On risk and resilience, LCA affords companies the opportunity to proactively measure and analyze their environmental impacts. Nearly all business activities use resources in one way or another. Understanding resource consumption and its current and future implications helps companies avoid long-term risks associated with rising costs and increasing resource scarcity (see “The Business Case for Sustainability and Life Cycle Assessment at Hypertherm").

Corporate Reporting Gets Integrated

And finally, sustainability reporting improves to the extent that LCA and other tools and methodologies offer transparency into resource utilization.

“One challenge is that the growth and sophistication of sustainability reporting is limited, if not undermined, by the tools companies are using to produce them. According to a 2012 report published by Ernst & Young in partnership with, ‘those tools remain rudimentary, even primitive, compared with those used for reporting on financial measures.’ When asked to name the tools used to compile their sustainability reports, most companies cited spreadsheets, centralized databases, emails and phone calls as the principal tools, with about one in four using packaged software. As integrated reporting catches on, it will push companies to use tools that help them generate higher-quality sustainability data.”

If companies spent some more time and resources to implement LCA, they’d find well-developed tools like SimaPro, EarthSmart, PackageSmart, and others that offer comprehensive and exhaustive environmental impact data. The process is ISO certified, meaning it has an accepted protocol developed and maintained by an impartial international consortium.

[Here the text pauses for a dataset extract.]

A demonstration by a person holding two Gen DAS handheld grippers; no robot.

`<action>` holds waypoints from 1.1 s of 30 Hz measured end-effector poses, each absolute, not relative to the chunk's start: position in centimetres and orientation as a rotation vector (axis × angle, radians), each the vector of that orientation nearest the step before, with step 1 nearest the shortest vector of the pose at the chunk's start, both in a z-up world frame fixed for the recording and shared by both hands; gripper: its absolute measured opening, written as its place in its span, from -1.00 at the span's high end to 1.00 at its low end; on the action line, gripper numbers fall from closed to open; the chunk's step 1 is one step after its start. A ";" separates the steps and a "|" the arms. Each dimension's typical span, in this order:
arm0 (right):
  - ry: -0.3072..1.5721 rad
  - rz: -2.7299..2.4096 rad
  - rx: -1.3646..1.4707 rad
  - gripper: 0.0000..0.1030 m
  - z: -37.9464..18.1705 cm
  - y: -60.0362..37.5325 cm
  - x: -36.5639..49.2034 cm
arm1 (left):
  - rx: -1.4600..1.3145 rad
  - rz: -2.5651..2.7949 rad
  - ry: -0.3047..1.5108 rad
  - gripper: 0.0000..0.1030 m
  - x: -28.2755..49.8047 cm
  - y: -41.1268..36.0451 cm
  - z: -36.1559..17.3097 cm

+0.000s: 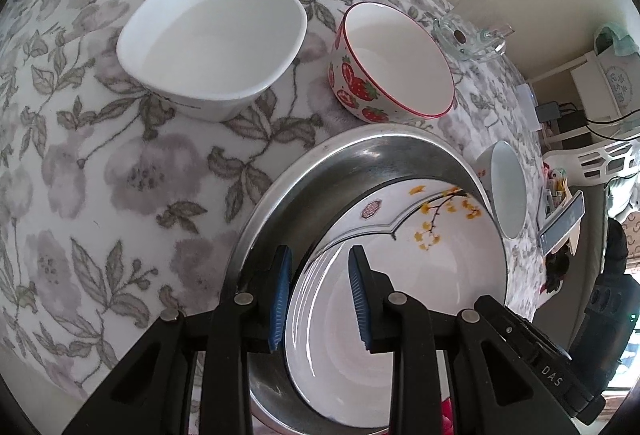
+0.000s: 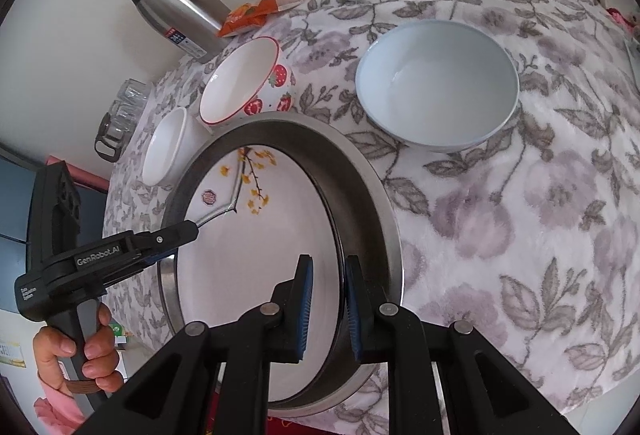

"The Old Rationale Hasn't Gone Away"

All in all, the GreenBiz report is worth a read. Perhaps most interesting about the piece is its keen attention on the way sustainability continues to evolve in both the public and corporate consciousness:

“The ‘old’ rationale hasn’t gone away — companies are still harnessing sustainability to cut costs, improve quality, engage employees, and all the rest — but the world of sustainable business made some slight but profound shifts in 2012. As the global economy sputtered back to life, companies began to link their sustainability strategy to critical business activities. Today’s rationale might sound something like this: We do these things to insulate ourselves from turbulent times, adhere to customer requirements, ensure that communities where we operate will welcome us, and protect our reputation. They help us be resilient and ensure our survival amid disruptions.

This is the new world of sustainable business. It goes well beyond the nice-to-do issues of ‘corporate responsibility’ and ‘eco-efficiency.’ It views incrementalism as insufficient, ignorance as unacceptable, and unpredictability as the new norm.”